▸ REQUIRED WORK
Go through the listing below and output exactly the line with "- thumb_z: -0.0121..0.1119", the line with "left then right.", and each line between; omit the rest.

▸ EXERCISE DATA
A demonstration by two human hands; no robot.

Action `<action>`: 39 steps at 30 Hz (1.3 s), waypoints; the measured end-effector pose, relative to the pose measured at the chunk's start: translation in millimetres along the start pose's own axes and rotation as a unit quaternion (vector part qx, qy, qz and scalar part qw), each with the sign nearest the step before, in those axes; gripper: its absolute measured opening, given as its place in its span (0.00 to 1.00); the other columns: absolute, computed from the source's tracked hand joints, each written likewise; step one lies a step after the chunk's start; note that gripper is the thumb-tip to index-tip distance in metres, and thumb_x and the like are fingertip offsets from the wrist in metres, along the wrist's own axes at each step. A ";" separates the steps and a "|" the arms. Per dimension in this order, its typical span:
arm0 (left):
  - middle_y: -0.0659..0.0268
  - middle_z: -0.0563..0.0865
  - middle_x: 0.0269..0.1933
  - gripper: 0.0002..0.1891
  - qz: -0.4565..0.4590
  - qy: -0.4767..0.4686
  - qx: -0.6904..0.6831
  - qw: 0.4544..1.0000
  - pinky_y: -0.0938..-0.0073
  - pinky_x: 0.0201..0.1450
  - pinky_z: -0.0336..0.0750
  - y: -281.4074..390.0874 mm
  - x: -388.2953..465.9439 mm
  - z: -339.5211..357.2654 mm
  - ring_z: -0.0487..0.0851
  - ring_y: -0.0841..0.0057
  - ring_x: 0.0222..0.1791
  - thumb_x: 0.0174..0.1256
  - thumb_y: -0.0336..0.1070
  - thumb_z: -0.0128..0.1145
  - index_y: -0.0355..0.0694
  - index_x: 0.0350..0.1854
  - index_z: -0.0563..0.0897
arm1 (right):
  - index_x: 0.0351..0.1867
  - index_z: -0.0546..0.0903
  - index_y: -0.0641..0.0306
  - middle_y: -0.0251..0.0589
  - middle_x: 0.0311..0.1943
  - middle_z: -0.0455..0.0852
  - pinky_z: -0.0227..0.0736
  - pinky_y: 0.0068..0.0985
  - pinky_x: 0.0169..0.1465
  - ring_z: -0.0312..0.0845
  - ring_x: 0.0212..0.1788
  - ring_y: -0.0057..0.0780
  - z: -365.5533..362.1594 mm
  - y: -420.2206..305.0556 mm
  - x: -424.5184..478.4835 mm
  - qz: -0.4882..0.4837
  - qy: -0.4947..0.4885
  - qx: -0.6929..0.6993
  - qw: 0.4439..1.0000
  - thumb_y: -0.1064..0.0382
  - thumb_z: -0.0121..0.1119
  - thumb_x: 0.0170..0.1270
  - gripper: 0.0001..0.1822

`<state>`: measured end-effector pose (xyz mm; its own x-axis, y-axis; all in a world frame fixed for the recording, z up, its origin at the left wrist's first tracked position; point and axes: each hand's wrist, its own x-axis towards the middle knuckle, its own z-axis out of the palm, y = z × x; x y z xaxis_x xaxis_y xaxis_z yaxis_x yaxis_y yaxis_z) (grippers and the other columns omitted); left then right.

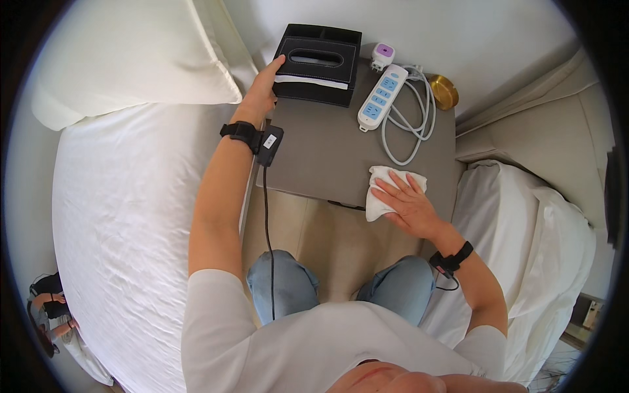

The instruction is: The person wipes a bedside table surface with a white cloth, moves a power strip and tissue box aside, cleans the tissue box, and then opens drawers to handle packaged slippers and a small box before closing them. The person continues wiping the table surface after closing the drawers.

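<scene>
My right hand (410, 204) lies spread flat on a folded white cloth (378, 204) at the front right edge of a grey-brown nightstand (314, 147). At the back left, my left hand (270, 81) grips the left side of a black leather tissue box organizer (317, 64), its thumb on the top edge and its other fingers partly hidden. A white strip shows along the organizer's front, under the lid. A white power strip (382, 98) with blue sockets lies right of the organizer, its grey cable (405, 159) coiled beside it.
A white plug adapter (382, 56) and a round gold-coloured metal dish (443, 92) stand near the wall. Beds with white bedding (123, 196) flank the nightstand. A black cable (268, 221) hangs from my left wrist device. Another person (46, 309) is at the far left.
</scene>
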<state>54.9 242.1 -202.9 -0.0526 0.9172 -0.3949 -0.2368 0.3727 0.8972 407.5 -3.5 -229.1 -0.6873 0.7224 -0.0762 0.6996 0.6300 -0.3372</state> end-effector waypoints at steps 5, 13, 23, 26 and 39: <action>0.60 0.77 0.70 0.36 -0.007 -0.024 0.023 0.999 0.57 0.73 0.56 -5.9 13.0 -7.6 0.70 0.64 0.70 0.64 0.62 0.65 0.42 0.67 0.78 | 0.78 0.64 0.43 0.33 0.80 0.58 0.43 0.53 0.80 0.45 0.83 0.44 0.7 0.1 1.4 -0.004 -0.008 -0.002 1.000 0.59 0.62 0.66 0.38; 0.61 0.83 0.61 0.31 0.015 -0.012 0.027 0.999 0.67 0.61 0.70 -13.1 32.8 -17.2 0.78 0.66 0.60 0.67 0.59 0.65 0.40 0.62 0.80 | 0.78 0.64 0.45 0.35 0.80 0.59 0.41 0.54 0.80 0.45 0.83 0.46 -4.0 -3.1 0.0 -0.006 -0.001 0.014 1.000 0.60 0.62 0.66 0.38; 0.55 0.85 0.50 0.15 0.363 -0.184 0.371 0.835 0.63 0.53 0.76 -17.4 -100.2 98.1 0.83 0.60 0.46 0.68 0.39 0.60 0.38 0.51 0.86 | 0.78 0.64 0.46 0.34 0.80 0.60 0.40 0.53 0.80 0.46 0.82 0.45 -1.2 0.2 -8.1 -0.018 0.031 0.018 0.999 0.57 0.59 0.69 0.36; 0.47 0.81 0.61 0.22 0.358 -0.304 0.459 0.754 0.60 0.65 0.72 -64.2 -87.5 147.6 0.79 0.51 0.61 0.73 0.42 0.54 0.36 0.64 0.78 | 0.78 0.64 0.43 0.31 0.80 0.60 0.40 0.51 0.81 0.46 0.82 0.43 4.8 4.4 -5.4 -0.031 0.049 0.010 0.998 0.55 0.57 0.72 0.34; 0.54 0.85 0.47 0.13 0.416 -0.353 0.579 0.606 0.55 0.58 0.72 -105.2 -78.0 162.6 0.80 0.51 0.52 0.76 0.40 0.49 0.38 0.47 0.83 | 0.78 0.63 0.43 0.33 0.79 0.61 0.41 0.52 0.81 0.48 0.82 0.42 19.1 12.9 -13.7 -0.050 0.100 0.020 0.994 0.53 0.56 0.73 0.33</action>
<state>241.7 154.2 -234.4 0.8380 0.5354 0.1051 0.4481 -0.7852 0.4274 422.2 -10.7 -250.3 -0.6981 0.7009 0.1463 0.6184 0.6932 -0.3702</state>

▸ ANSWER TO THE EXERCISE
  - thumb_z: -0.0121..0.1119
  - thumb_x: 0.0170..0.1270
  - gripper: 0.0001..0.1822

`<state>`: measured end-effector pose (xyz mm; its own x-axis, y-axis; all in a world frame fixed for the recording, z up, its origin at the left wrist's first tracked position; point and axes: each hand's wrist, its own x-axis towards the middle knuckle, its own z-axis out of the palm, y = z × x; x y z xaxis_x xaxis_y xaxis_z yaxis_x yaxis_y yaxis_z) (grippers and the other columns omitted); left then right.

This finishes the answer to the exercise.